### DIRECTIONS FOR THIS TASK
In the data that follows, find the line with "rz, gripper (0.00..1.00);"; transcribe it, every later line up to the one with "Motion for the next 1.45", and that line as well, exactly and with no others.
+-------+
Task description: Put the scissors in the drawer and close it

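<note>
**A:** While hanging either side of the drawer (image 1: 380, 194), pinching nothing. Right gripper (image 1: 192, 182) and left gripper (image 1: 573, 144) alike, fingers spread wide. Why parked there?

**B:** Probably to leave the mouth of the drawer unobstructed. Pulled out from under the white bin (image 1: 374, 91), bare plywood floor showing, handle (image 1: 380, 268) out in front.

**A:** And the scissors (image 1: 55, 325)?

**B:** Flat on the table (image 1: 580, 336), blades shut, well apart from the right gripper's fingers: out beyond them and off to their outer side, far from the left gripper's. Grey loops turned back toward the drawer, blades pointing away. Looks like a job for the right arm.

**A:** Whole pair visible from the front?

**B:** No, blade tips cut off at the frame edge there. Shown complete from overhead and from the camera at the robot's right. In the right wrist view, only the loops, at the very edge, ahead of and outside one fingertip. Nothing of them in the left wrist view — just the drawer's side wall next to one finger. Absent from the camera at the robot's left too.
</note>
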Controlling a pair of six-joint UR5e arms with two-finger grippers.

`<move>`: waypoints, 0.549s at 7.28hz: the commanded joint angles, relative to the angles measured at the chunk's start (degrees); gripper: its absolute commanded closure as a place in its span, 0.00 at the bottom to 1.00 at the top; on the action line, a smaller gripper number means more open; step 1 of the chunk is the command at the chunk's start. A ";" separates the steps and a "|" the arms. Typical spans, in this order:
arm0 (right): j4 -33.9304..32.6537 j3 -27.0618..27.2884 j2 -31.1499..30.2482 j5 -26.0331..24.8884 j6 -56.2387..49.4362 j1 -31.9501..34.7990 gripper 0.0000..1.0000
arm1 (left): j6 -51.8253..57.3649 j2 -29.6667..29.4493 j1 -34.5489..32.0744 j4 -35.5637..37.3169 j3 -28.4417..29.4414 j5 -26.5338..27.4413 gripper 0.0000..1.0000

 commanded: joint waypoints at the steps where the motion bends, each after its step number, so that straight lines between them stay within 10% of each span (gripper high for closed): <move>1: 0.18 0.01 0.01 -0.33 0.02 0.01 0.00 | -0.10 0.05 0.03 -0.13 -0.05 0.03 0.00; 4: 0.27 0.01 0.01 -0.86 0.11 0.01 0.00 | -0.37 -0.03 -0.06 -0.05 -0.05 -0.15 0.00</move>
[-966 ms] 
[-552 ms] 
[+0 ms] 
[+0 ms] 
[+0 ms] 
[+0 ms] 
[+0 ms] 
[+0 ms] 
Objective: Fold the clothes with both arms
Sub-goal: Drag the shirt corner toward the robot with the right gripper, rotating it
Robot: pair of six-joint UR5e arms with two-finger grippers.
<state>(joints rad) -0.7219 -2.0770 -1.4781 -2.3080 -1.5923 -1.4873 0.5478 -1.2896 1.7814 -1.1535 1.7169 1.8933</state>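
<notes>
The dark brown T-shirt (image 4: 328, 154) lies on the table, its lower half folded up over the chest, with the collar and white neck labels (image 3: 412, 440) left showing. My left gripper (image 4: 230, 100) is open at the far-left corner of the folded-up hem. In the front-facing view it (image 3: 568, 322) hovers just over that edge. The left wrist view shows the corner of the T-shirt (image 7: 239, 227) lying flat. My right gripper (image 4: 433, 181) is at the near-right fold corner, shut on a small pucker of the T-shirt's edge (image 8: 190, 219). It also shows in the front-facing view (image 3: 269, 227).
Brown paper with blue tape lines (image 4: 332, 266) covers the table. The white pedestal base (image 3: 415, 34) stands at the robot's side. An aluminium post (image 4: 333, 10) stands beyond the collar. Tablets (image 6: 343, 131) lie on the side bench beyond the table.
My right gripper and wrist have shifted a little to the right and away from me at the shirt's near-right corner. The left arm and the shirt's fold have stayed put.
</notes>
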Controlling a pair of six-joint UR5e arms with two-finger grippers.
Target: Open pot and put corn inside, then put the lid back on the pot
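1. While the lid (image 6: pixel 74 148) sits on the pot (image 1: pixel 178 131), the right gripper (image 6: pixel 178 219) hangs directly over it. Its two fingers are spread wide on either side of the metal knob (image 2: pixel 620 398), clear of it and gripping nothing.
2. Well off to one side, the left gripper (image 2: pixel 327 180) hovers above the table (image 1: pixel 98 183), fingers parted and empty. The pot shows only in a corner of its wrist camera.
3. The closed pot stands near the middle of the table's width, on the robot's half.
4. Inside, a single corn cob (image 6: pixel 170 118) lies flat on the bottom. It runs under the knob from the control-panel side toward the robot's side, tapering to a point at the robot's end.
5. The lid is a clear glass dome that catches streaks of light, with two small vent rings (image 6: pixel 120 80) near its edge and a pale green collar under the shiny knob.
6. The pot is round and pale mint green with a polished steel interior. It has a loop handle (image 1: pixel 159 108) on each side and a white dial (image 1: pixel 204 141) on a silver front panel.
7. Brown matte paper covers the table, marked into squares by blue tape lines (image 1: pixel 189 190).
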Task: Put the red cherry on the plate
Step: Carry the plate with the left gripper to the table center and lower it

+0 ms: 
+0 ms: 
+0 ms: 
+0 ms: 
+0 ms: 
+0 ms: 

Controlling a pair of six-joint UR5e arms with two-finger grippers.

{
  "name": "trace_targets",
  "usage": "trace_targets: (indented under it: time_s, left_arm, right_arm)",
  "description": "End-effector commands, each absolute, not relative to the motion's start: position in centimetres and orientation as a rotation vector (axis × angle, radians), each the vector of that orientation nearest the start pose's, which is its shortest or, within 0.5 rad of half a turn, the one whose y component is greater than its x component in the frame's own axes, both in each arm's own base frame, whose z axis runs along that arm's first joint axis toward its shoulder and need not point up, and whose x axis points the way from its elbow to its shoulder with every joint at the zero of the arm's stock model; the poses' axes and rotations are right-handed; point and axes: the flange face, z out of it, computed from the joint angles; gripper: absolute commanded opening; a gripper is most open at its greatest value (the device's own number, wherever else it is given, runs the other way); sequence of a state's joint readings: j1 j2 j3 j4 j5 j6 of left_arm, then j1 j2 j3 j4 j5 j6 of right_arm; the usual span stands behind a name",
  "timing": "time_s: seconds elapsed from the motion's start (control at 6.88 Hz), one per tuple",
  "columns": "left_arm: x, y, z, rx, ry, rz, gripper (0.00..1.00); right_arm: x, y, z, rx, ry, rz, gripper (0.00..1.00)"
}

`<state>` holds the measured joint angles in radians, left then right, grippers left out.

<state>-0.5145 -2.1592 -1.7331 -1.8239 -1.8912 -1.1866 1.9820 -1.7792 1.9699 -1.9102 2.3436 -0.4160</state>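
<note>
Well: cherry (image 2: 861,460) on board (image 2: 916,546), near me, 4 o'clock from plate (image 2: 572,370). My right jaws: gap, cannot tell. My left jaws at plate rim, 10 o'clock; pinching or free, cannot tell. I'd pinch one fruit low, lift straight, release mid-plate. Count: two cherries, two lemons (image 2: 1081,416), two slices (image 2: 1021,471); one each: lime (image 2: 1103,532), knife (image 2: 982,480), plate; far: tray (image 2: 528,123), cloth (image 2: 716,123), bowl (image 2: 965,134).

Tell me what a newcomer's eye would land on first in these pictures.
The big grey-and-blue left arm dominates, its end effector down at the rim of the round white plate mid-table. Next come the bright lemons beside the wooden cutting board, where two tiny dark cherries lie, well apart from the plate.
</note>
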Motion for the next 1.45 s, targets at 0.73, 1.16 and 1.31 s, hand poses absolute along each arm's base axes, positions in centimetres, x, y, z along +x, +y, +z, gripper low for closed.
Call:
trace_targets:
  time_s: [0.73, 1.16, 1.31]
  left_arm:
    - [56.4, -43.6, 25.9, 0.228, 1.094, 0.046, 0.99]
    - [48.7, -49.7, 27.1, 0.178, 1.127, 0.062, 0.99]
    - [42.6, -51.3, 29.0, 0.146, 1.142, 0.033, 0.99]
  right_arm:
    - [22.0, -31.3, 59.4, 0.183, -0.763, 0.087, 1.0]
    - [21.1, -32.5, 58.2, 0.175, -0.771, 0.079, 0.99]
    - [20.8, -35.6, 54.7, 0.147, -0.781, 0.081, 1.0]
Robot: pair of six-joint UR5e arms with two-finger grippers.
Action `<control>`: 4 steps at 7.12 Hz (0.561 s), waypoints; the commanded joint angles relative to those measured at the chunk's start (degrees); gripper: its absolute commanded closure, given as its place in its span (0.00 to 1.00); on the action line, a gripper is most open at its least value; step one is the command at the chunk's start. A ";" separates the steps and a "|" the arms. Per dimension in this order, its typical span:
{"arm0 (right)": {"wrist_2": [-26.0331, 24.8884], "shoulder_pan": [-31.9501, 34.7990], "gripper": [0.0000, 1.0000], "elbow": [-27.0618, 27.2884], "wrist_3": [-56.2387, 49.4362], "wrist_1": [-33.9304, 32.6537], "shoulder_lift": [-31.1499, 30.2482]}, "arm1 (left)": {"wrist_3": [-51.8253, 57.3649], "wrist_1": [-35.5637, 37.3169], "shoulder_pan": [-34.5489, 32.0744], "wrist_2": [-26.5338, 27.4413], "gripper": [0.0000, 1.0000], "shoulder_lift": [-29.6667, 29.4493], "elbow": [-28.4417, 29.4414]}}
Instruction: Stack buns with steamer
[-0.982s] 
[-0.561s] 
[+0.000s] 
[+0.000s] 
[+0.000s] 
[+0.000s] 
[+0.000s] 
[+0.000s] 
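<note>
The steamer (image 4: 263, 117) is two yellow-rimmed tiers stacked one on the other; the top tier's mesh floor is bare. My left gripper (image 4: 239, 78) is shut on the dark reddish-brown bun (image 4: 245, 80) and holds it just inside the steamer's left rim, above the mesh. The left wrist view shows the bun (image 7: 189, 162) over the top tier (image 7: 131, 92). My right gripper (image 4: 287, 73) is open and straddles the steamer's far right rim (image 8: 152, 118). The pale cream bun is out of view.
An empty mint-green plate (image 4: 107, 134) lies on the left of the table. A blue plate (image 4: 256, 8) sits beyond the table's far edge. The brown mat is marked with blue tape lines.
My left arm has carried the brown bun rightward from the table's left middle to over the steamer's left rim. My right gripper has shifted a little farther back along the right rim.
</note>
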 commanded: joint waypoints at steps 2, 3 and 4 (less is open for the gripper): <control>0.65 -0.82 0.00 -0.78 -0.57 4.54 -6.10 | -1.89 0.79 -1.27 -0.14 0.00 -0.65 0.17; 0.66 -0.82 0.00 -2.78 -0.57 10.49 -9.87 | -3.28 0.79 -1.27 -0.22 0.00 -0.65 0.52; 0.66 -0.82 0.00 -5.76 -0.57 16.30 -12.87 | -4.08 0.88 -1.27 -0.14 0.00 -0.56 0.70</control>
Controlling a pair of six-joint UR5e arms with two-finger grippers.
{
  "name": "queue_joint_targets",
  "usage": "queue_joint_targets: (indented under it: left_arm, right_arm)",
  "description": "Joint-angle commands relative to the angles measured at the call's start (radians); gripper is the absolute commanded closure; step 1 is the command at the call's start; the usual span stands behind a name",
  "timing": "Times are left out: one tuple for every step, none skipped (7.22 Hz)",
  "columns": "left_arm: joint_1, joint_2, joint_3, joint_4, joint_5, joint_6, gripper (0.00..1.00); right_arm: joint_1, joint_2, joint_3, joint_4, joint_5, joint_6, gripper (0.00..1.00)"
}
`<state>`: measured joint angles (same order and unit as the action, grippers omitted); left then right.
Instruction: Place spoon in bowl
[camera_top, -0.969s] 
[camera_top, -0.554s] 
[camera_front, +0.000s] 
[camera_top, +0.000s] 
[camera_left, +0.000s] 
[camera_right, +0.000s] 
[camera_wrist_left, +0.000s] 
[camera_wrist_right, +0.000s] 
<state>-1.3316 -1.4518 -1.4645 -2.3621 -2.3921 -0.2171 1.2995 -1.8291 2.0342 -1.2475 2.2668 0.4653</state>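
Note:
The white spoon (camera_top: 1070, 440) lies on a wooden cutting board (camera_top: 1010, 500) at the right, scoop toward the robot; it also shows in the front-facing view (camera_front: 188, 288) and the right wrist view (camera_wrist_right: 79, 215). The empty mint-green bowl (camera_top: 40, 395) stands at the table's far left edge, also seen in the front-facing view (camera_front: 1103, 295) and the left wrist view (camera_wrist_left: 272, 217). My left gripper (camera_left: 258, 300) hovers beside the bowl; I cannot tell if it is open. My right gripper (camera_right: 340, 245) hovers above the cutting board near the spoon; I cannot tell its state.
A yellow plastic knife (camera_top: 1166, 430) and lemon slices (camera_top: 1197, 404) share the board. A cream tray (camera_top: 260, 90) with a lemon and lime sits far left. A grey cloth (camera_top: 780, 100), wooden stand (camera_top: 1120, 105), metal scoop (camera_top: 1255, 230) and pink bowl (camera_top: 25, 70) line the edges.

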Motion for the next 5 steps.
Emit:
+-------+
### ANSWER TO THIS EXERCISE
  "columns": "left_arm: x, y, z, rx, ry, rz, gripper (0.00..1.00); right_arm: x, y, z, rx, ry, rz, gripper (0.00..1.00)"
}

`<state>` holds the measured joint angles in radians, left then right, grippers left out.

<state>-0.5145 -2.1592 -1.7331 -1.8239 -1.8912 -1.1866 1.9820 -1.7792 1.9699 -1.9102 2.3436 -0.4160</state>
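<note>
Well: cherry (image 2: 861,460) on board (image 2: 916,546), near me, 4 o'clock from plate (image 2: 572,370). My right jaws: gap, cannot tell. My left jaws at plate rim, 10 o'clock; pinching or free, cannot tell. I'd pinch one fruit low, lift straight, release mid-plate. Count: two cherries, two lemons (image 2: 1081,416), two slices (image 2: 1021,471); one each: lime (image 2: 1103,532), knife (image 2: 982,480), plate; far: tray (image 2: 528,123), cloth (image 2: 716,123), bowl (image 2: 965,134).

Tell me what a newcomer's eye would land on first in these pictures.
The big grey-and-blue left arm dominates, its end effector down at the rim of the round white plate mid-table. Next come the bright lemons beside the wooden cutting board, where two tiny dark cherries lie, well apart from the plate.
</note>
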Motion for the next 1.45 s, targets at 0.73, 1.16 and 1.31 s, hand poses absolute along each arm's base axes, positions in centimetres, x, y, z along +x, +y, +z, gripper low for closed.

No more output is given for this exercise.